» **Problem statement**
Output the full listing below exactly, without the pictures.

=== Begin Enclosure ===

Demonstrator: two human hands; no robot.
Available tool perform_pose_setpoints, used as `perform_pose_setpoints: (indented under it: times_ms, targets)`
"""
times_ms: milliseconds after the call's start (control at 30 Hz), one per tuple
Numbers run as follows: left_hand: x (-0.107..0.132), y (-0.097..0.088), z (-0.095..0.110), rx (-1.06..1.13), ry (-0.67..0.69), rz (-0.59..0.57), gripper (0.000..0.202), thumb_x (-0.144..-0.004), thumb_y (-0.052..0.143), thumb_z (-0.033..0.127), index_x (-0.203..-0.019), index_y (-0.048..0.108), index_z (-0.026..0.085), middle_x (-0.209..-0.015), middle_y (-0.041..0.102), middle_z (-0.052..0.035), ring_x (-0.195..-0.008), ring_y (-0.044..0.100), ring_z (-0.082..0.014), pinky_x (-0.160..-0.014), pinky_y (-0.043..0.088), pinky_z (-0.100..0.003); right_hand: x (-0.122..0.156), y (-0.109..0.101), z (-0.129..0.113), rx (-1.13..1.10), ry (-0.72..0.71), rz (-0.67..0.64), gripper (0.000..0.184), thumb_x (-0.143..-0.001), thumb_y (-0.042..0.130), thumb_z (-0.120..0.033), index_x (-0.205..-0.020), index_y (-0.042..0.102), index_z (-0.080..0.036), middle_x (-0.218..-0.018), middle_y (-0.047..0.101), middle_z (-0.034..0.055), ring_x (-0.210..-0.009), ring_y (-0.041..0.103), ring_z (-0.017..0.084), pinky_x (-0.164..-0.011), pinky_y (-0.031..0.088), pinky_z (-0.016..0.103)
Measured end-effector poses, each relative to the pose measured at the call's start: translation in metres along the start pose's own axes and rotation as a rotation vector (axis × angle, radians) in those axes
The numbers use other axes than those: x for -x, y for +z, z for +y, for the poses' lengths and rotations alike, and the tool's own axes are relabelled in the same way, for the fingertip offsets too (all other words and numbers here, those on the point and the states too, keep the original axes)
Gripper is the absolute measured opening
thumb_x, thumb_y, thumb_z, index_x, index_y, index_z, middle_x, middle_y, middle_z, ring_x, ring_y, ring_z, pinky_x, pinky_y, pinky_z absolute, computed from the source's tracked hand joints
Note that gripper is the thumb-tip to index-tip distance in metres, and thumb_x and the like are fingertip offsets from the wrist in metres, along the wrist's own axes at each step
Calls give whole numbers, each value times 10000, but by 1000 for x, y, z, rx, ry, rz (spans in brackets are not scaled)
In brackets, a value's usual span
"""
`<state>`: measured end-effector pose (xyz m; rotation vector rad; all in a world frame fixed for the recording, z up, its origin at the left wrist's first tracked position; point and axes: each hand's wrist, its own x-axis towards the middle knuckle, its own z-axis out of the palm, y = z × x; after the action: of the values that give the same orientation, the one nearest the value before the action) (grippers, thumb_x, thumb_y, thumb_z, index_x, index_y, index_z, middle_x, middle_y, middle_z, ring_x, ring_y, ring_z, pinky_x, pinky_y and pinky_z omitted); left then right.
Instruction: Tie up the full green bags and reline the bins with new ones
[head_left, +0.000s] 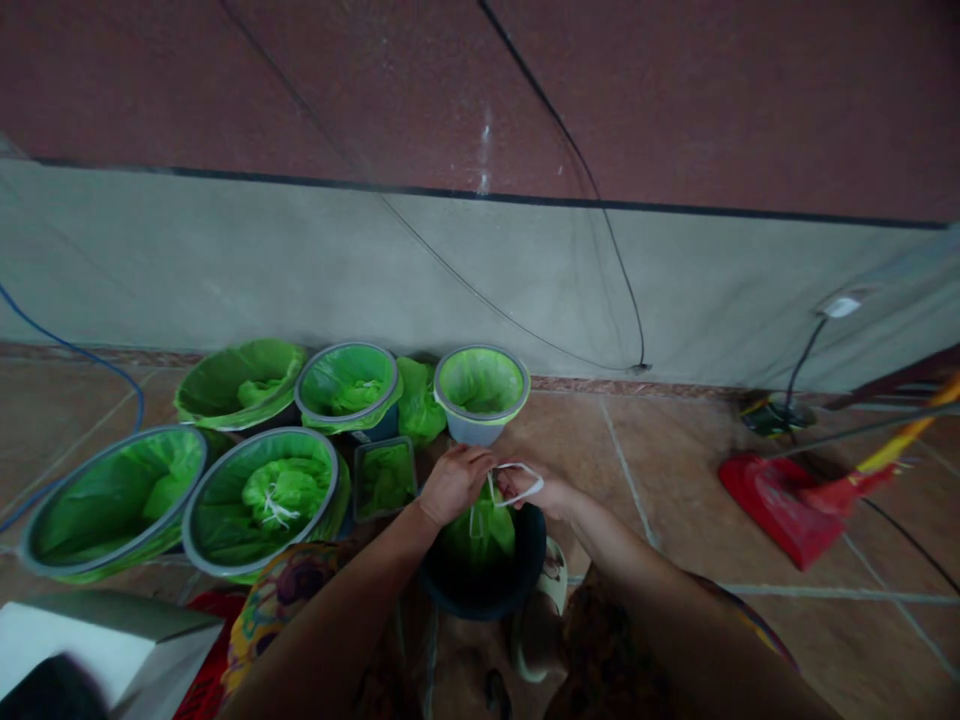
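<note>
A green plastic bag is gathered up inside a dark round bin that stands between my feet. Over the bag's gathered top, my left hand is closed with its fingers bent at the white drawstring. My right hand grips the same drawstring from the right, and a loop of it sticks out around those fingers. Both sets of fingertips are partly hidden, and the two hands are close together.
Beyond my hands stands a small lined bin. Several green-lined bins, including a front one with a tied bag, are grouped left. A white box lies near left. At right are a red dustpan and cables by the wall.
</note>
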<state>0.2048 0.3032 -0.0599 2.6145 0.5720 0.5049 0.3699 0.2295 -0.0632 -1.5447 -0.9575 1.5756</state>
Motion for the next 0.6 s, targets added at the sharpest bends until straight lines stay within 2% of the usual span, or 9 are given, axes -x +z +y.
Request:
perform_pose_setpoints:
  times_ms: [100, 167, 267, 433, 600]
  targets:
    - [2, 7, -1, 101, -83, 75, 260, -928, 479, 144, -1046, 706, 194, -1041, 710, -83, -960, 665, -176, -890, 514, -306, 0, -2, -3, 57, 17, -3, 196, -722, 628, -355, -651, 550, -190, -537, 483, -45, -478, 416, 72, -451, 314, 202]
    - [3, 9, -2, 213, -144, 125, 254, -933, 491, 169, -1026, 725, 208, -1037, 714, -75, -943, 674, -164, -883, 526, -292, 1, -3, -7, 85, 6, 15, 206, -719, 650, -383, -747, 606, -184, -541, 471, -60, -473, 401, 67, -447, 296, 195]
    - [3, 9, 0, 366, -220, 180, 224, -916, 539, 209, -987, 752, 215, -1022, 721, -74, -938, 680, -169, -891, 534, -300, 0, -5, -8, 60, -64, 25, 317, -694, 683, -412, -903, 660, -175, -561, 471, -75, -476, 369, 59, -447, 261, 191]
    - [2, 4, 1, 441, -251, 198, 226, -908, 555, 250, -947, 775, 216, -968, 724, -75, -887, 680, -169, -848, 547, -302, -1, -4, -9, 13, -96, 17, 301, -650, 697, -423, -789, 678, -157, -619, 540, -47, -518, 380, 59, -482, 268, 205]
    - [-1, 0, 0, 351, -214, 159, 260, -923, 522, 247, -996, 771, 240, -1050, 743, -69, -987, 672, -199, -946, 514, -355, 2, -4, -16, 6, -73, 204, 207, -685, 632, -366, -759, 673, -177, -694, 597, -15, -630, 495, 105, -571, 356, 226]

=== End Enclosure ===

» **Result**
Demonstrator: two human hands; no robot.
Available tool perform_pose_setpoints, used as `perform_pose_setpoints: (indented under it: times_ms, targets)`
"""
times_ms: milliseconds after the call's start (control at 30 Hz), one per tuple
Numbers run as follows: left_hand: x (-0.107..0.132), y (-0.097..0.088), z (-0.095..0.110), rx (-1.06..1.13), ry (-0.67..0.69), rz (-0.59..0.57), gripper (0.000..0.202), thumb_x (-0.144..-0.004), thumb_y (-0.052..0.143), thumb_z (-0.033..0.127), index_x (-0.203..-0.019), index_y (-0.048..0.108), index_z (-0.026..0.085), middle_x (-0.209..-0.015), middle_y (-0.041..0.102), middle_z (-0.052..0.035), ring_x (-0.195..-0.008), ring_y (-0.044..0.100), ring_z (-0.082..0.014), pinky_x (-0.160..-0.014), pinky_y (-0.043..0.088), pinky_z (-0.100..0.003); right_hand: x (-0.122..0.156), y (-0.109..0.101), z (-0.129..0.113), rx (-1.13..1.10), ry (-0.72..0.71), rz (-0.67..0.64), gripper (0.000..0.184), thumb_x (-0.143..-0.001), thumb_y (-0.042..0.130), thumb_z (-0.120..0.033), index_x (-0.205..-0.020), index_y (-0.042..0.102), index_z (-0.080..0.036), middle_x (-0.218..-0.018), middle_y (-0.047..0.101), middle_z (-0.034..0.055), ring_x (-0.210..-0.009), ring_y (-0.041..0.103), ring_z (-0.017..0.084), pinky_x (-0.164..-0.011), pinky_y (-0.031..0.088), pinky_z (-0.016..0.103)
Measured end-effector poses, each relative to the pose measured at the call's start: translation in metres along the start pose's own axes and rotation as a rotation vector (axis × angle, radians) in those axes
The numbers use other axes than those: x for -x, y for +z, z for +y, for the poses' lengths and rotations alike, and the tool's own axes are relabelled in the same way, for the fingertip offsets too (all other words and numbers here, those on the point and the states too, keep the original axes)
Gripper is the absolute measured opening
thumb_x, thumb_y, thumb_z, index_x, index_y, index_z, middle_x, middle_y, middle_z, ring_x, ring_y, ring_z, pinky_x, pinky_y, pinky_z absolute, computed from the source's tracked hand joints
Note that gripper is the thumb-tip to index-tip distance in metres, and thumb_x and the like are fingertip offsets from the wrist in metres, along the wrist's own axes at each step
Calls give whole numbers, each value times 10000, but by 1000 for x, y, z, rx, ry, rz (spans in brackets are not scaled)
In brackets, a value's usual span
"""
`<state>`: measured end-effector pose (xyz m; rotation vector rad; all in a world frame fixed for the recording, z up, its origin at the left wrist's first tracked position; point and axes: each hand's wrist, its own x-axis towards the middle knuckle, its own z-axis out of the palm, y = z × x; after the action: of the values that give the same orientation, the one nearest the value before the action) (grippers, thumb_x, thumb_y, thumb_z, index_x, index_y, index_z, middle_x, middle_y, middle_z, ring_x, ring_y, ring_z, pinky_x, pinky_y and pinky_z omitted); left then right.
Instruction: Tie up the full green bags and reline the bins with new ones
[head_left, +0.000s] 
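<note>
A green plastic bag is gathered up inside a dark round bin that stands between my feet. Over the bag's gathered top, my left hand is closed with its fingers bent at the white drawstring. My right hand grips the same drawstring from the right, and a loop of it sticks out around those fingers. Both sets of fingertips are partly hidden, and the two hands are close together.
Beyond my hands stands a small lined bin. Several green-lined bins, including a front one with a tied bag, are grouped left. A white box lies near left. At right are a red dustpan and cables by the wall.
</note>
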<state>0.2048 0.3032 -0.0599 2.6145 0.5720 0.5049 0.3699 0.2295 -0.0632 -1.5447 -0.9575 1.5756</state>
Motion for the next 0.6 s, targets added at the sharpest bends until straight lines stay within 2% of the usual span, or 9 are given, axes -x +z +y.
Request:
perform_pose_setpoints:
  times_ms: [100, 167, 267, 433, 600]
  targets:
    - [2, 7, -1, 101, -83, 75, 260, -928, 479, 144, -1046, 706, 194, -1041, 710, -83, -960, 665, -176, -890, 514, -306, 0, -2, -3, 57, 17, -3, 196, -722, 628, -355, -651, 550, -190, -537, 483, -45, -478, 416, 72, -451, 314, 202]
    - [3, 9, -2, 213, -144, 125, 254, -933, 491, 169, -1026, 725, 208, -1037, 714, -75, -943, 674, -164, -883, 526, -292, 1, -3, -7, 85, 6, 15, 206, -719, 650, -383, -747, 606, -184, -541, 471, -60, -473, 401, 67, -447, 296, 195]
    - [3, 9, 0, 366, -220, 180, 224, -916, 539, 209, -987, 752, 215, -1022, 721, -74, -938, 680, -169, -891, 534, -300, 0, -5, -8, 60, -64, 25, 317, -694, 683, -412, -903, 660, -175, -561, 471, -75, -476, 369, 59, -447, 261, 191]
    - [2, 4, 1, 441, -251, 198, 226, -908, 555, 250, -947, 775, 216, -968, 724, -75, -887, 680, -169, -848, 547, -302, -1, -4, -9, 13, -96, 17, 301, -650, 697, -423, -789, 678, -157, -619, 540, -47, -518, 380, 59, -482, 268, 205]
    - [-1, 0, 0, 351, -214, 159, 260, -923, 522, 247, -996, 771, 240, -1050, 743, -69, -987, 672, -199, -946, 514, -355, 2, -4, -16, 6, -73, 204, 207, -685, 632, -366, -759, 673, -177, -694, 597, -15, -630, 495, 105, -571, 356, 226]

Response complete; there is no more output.